Task requirements: In the copy, include every entry exactly but none of its images.

Information supplied:
* * *

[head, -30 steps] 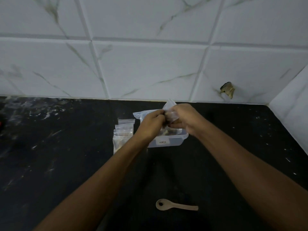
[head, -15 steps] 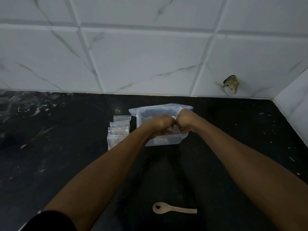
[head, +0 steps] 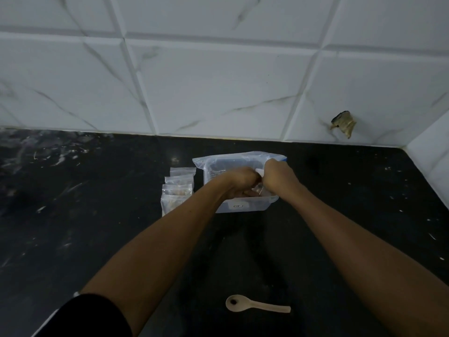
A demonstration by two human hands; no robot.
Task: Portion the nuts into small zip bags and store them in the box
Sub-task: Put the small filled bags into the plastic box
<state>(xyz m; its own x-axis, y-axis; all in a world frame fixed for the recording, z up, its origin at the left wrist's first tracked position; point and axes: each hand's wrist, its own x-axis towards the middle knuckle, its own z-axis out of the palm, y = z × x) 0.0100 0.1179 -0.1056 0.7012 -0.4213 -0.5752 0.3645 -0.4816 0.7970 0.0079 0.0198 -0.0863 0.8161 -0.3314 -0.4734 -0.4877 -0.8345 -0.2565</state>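
Left hand (head: 239,182) and right hand (head: 275,175) are both pinching a small bag (head: 259,171) over the box (head: 243,205). Filled bags (head: 177,190) are lying at the box's 9 o'clock, spoon (head: 255,304) at 6 on the desk (head: 97,227).

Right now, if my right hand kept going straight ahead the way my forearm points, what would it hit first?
Probably the large zip bag standing behind the box; your right hand is already over the box, close against the bag. Beyond it lies bare counter, then the tiled wall. Depth is hard to judge.
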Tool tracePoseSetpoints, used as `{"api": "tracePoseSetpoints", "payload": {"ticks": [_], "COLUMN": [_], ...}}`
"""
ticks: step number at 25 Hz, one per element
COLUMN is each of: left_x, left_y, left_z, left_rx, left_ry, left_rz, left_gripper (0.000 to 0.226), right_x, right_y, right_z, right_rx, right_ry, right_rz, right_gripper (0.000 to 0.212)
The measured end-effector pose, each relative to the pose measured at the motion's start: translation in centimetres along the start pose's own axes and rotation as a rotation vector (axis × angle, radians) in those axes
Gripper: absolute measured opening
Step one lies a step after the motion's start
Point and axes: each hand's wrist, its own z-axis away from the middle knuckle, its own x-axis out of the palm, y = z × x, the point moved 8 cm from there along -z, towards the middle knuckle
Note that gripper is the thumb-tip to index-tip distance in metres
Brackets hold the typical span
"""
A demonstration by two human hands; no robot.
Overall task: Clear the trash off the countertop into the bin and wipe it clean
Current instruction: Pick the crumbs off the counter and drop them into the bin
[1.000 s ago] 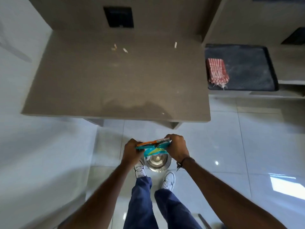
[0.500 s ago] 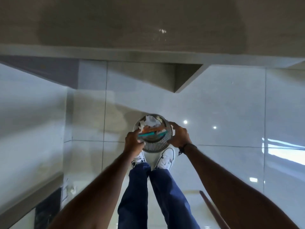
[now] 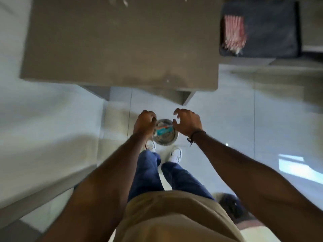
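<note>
The left hand hangs over the metal bin's left rim, its grip curled; whether it holds anything I cannot tell. A teal and orange wrapper lies inside the bin. The right hand hovers beside it, fingers spread, empty. Scraps lie on the surface; a striped cloth sits far right.

Table: grey-brown top, blurred, seen from above; mostly bare.
Scraps on table: a few small pale bits at the far edge; one tiny pale speck near the front edge.
Side shelf: lower surface to the right of the table, carrying a dark mat.
On mat: red-and-white striped cloth at its left part, blurred.
Floor: glossy pale tiles.
On floor: round metal bin just in front of the table, with a teal and orange wrapper inside; two white shoes just beside the bin.
</note>
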Motion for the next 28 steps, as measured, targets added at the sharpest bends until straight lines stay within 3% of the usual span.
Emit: {"api": "tracePoseSetpoints", "payload": {"ticks": [5, 10, 17, 21, 23, 25, 28], "left_x": [-10.6, -19.4, -26.1, -28.0, -27.7, -28.0, -28.2], "left_y": [6.5, 9.2, 7.5, 7.8, 8.3, 8.9, 9.0], "left_z": [-1.2, -7.4, -23.8, -33.1, -36.0, -37.9, -38.4], "left_rx": [0.120, 0.181, 0.173, 0.323, 0.420, 0.489, 0.534], "left_ry": [0.236, 0.341, 0.235, 0.096, -0.003, -0.009, 0.049], "left_rz": [-0.006, -0.027, -0.187, -0.425, -0.505, -0.560, -0.645], "left_gripper": [0.025, 0.023, 0.046, 0.072, 0.071, 0.051, 0.035], "right_x": [-11.0, -17.6, -21.1, -22.8, -23.3, -23.5, -22.9], "right_y": [-7.7, -10.8, -9.9, -7.4, -6.9, -6.8, -7.3], "right_z": [-3.4, -10.3, -24.9, -32.8, -35.9, -38.3, -39.2], "right_rx": [-0.153, -0.095, 0.205, 0.404, 0.428, 0.436, 0.433], "right_ry": [0.240, 0.237, 0.236, 0.196, 0.154, 0.119, 0.128], "right_rz": [0.006, -0.043, -0.193, -0.146, -0.131, -0.099, 0.029], "right_gripper": [0.028, 0.038, 0.055, 0.087, 0.095, 0.089, 0.060]}}
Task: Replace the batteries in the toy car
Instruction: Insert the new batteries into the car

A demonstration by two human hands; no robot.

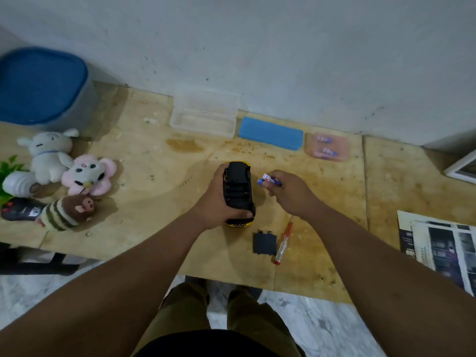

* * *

Answer section:
[head, -30 steps] 
[head, -15 steps] 
[head, +0 steps] 
A demonstration by two human hands; no robot.
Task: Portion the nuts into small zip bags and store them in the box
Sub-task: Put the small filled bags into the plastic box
<state>(xyz m; its own x-axis, y-axis; all in a world frame fixed for the recording, z up, its origin at the left wrist's first tracked position; point and axes: each hand's wrist, its own x-axis towards the middle knuckle, its own z-axis out of the palm, y = z × x) 0.0100 0.1179 -0.1056 0.7012 -0.4213 -0.5752 0.3645 -0.4816 0.7970 0.0079 0.0198 -0.0863 0.8161 -0.3314 -0.4734 -0.4877 -0.8345 -0.2565</state>
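Left hand (head: 239,182) and right hand (head: 275,175) are both pinching a small bag (head: 259,171) over the box (head: 243,205). Filled bags (head: 177,190) are lying at the box's 9 o'clock, spoon (head: 255,304) at 6 on the desk (head: 97,227).

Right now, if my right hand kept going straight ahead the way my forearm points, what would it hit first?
Probably the large zip bag standing behind the box; your right hand is already over the box, close against the bag. Beyond it lies bare counter, then the tiled wall. Depth is hard to judge.
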Tool tracePoseSetpoints, used as `{"api": "tracePoseSetpoints", "payload": {"ticks": [_], "COLUMN": [_], ...}}`
"""
ticks: step number at 25 Hz, one per element
COLUMN is each of: left_x, left_y, left_z, left_rx, left_ry, left_rz, left_gripper (0.000 to 0.226), right_x, right_y, right_z, right_rx, right_ry, right_rz, right_gripper (0.000 to 0.212)
The measured end-effector pose, each relative to the pose measured at the motion's start: translation in centimetres along the start pose's own axes and rotation as a rotation vector (axis × angle, radians) in those axes
Gripper: absolute measured opening
Step one lies a step after the motion's start
Point and axes: each hand's wrist, its own z-axis away from the middle knuckle, its own x-axis out of the palm, y = z × x, the point moved 8 cm from there along -z, towards the middle knuckle
Note that gripper is the thumb-tip to index-tip distance in metres
Brackets hold the typical span
"""
A demonstration by two human hands; no robot.
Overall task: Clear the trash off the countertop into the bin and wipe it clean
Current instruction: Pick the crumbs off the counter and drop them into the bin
[1.000 s ago] 
[0.500 s ago] 
[now] 
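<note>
The left hand hangs over the metal bin's left rim, its grip curled; whether it holds anything I cannot tell. A teal and orange wrapper lies inside the bin. The right hand hovers beside it, fingers spread, empty. Scraps lie on the surface; a striped cloth sits far right.

Table: grey-brown top, blurred, seen from above; mostly bare.
Scraps on table: a few small pale bits at the far edge; one tiny pale speck near the front edge.
Side shelf: lower surface to the right of the table, carrying a dark mat.
On mat: red-and-white striped cloth at its left part, blurred.
Floor: glossy pale tiles.
On floor: round metal bin just in front of the table, with a teal and orange wrapper inside; two white shoes just beside the bin.
</note>
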Motion for the next 28 steps, as measured, targets added at the sharpest bends until straight lines stay within 3% of the usual span.
Emit: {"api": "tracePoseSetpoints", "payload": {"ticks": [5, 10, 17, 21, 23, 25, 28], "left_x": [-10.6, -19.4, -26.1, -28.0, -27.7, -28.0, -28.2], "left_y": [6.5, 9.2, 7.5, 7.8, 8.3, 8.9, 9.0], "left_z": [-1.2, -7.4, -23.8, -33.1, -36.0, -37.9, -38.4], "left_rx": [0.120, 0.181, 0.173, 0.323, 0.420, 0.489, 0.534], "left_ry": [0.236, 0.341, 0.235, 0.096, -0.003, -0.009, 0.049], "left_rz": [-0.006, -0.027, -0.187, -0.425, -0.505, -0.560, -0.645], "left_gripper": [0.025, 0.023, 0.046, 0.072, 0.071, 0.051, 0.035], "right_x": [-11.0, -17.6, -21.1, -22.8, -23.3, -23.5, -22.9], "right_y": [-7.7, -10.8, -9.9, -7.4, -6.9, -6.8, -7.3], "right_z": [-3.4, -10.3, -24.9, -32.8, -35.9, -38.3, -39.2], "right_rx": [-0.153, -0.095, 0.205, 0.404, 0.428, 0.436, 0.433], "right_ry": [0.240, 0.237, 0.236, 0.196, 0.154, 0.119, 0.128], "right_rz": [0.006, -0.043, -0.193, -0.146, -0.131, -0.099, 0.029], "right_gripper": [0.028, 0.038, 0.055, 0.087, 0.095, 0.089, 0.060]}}
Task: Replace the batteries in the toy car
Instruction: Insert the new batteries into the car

A demonstration by two human hands; no robot.

The given answer completes the exercise.